Work to complete: Return all of the lines below exactly as they are.

Data block:
#####
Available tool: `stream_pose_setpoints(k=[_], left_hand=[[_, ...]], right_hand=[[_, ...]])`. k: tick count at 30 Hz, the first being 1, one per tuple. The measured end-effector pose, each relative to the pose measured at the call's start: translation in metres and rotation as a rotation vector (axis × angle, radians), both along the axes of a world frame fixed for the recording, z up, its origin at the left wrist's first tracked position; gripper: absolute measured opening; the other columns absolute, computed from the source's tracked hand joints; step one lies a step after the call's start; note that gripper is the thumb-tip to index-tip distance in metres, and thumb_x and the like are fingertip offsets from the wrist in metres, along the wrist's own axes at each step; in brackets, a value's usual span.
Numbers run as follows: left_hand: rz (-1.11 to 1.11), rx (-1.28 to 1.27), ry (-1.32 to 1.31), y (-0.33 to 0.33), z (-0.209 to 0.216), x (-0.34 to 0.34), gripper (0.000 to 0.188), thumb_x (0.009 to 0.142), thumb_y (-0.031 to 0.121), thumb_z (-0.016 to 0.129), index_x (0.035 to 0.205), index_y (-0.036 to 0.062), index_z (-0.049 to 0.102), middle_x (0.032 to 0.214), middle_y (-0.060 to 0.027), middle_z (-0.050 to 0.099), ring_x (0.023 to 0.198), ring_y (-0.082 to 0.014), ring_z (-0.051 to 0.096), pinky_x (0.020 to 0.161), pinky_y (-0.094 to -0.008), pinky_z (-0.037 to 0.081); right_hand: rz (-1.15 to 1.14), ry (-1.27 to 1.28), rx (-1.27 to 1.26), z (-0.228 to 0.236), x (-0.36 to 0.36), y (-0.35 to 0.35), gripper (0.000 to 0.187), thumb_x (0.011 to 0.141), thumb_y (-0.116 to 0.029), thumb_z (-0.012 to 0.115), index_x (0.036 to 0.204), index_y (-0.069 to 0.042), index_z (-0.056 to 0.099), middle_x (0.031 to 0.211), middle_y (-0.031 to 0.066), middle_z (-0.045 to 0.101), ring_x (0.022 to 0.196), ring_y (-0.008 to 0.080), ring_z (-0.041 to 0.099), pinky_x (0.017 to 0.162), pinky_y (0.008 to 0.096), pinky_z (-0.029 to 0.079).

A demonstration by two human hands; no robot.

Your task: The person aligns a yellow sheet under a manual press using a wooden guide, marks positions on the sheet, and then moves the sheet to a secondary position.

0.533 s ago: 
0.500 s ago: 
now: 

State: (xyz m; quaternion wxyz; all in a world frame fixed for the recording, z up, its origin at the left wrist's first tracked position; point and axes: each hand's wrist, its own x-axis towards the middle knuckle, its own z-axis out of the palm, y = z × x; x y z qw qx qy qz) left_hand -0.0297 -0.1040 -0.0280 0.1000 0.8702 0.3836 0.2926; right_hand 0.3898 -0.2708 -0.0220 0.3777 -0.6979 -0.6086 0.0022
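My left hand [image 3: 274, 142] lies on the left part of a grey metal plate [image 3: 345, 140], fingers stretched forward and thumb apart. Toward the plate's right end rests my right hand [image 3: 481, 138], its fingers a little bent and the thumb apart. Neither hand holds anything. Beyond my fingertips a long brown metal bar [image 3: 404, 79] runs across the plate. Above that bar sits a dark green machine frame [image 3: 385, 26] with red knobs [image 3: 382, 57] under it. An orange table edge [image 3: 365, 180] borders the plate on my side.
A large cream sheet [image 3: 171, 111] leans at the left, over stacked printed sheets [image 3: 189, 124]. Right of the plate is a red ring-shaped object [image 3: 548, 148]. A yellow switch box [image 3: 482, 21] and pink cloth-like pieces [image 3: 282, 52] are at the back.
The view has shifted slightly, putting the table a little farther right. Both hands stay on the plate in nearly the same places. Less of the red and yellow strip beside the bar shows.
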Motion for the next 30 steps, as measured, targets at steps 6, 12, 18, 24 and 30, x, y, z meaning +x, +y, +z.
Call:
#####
Answer for this exercise:
Available tool: `stream_pose_setpoints(k=[_], left_hand=[[_, ...]], right_hand=[[_, ...]])`. k: tick count at 30 Hz, the first being 1, one per tuple. The measured end-effector pose, each relative to the pose measured at the call's start: translation in metres and rotation as a rotation vector (axis × angle, radians), both along the axes of a world frame fixed for the recording, z up, its origin at the left wrist's first tracked position; gripper: absolute measured opening; the other columns absolute, computed from the source's tracked hand joints; step one lies a step after the call's start; note that gripper is the thumb-tip to index-tip distance in metres, and thumb_x and the like are fingertip offsets from the wrist in metres, along the wrist's own axes at each step; in brackets, a value's usual span.
Numbers run as follows: left_hand: rz (-1.11 to 1.11), rx (-1.28 to 1.27), ry (-1.32 to 1.31), y (-0.33 to 0.33), z (-0.209 to 0.216), x (-0.34 to 0.34), gripper (0.000 to 0.188), thumb_x (0.009 to 0.142), thumb_y (-0.031 to 0.121), thumb_z (-0.016 to 0.129), index_x (0.035 to 0.205), index_y (-0.036 to 0.062), index_z (-0.049 to 0.102), middle_x (0.032 to 0.214), middle_y (-0.060 to 0.027), middle_z (-0.050 to 0.099), ring_x (0.023 to 0.198), ring_y (-0.082 to 0.014), ring_z (-0.051 to 0.096), pinky_x (0.020 to 0.161), pinky_y (-0.094 to -0.008), pinky_z (-0.037 to 0.081); right_hand: rz (-1.15 to 1.14), ry (-1.27 to 1.28), rx (-1.27 to 1.26), z (-0.228 to 0.236), x (-0.36 to 0.36), y (-0.35 to 0.35), gripper (0.000 to 0.187), thumb_x (0.011 to 0.141), thumb_y (-0.116 to 0.029), thumb_z (-0.012 to 0.115), index_x (0.036 to 0.204), index_y (-0.069 to 0.042), index_z (-0.056 to 0.099), middle_x (0.031 to 0.211), middle_y (-0.031 to 0.066), middle_z (-0.045 to 0.101), ring_x (0.022 to 0.196), ring_y (-0.008 to 0.080), ring_z (-0.041 to 0.099), pinky_x (0.017 to 0.162), pinky_y (0.008 to 0.096), pinky_z (-0.029 to 0.079).

A demonstration by two human hands; no robot.

Your task: The person aligns a yellow sheet under a manual press using a wooden guide, marks positions on the sheet, and then moves the sheet to a secondary position.

0.533 s ago: 
0.500 s ago: 
now: 

State: (xyz m; quaternion wxyz; all in a world frame fixed for the recording, z up, its origin at the left wrist's first tracked position; point and axes: each hand's wrist, its own x-axis towards the middle knuckle, its own z-axis out of the palm, y = z × x; x y z qw qx qy qz) left_hand -0.0297 -0.1040 -0.0280 0.1000 0.8702 0.3836 0.2926; right_hand 0.3898 -0.2708 -0.0220 0.3777 -0.6979 -0.6086 0.0022
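My left hand [image 3: 274, 142] lies on the left part of a grey metal plate [image 3: 345, 140], fingers stretched forward and thumb apart. Toward the plate's right end rests my right hand [image 3: 481, 138], its fingers a little bent and the thumb apart. Neither hand holds anything. Beyond my fingertips a long brown metal bar [image 3: 404, 79] runs across the plate. Above that bar sits a dark green machine frame [image 3: 385, 26] with red knobs [image 3: 382, 57] under it. An orange table edge [image 3: 365, 180] borders the plate on my side.
A large cream sheet [image 3: 171, 111] leans at the left, over stacked printed sheets [image 3: 189, 124]. Right of the plate is a red ring-shaped object [image 3: 548, 148]. A yellow switch box [image 3: 482, 21] and pink cloth-like pieces [image 3: 282, 52] are at the back.
The view has shifted slightly, putting the table a little farther right. Both hands stay on the plate in nearly the same places. Less of the red and yellow strip beside the bar shows.
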Motion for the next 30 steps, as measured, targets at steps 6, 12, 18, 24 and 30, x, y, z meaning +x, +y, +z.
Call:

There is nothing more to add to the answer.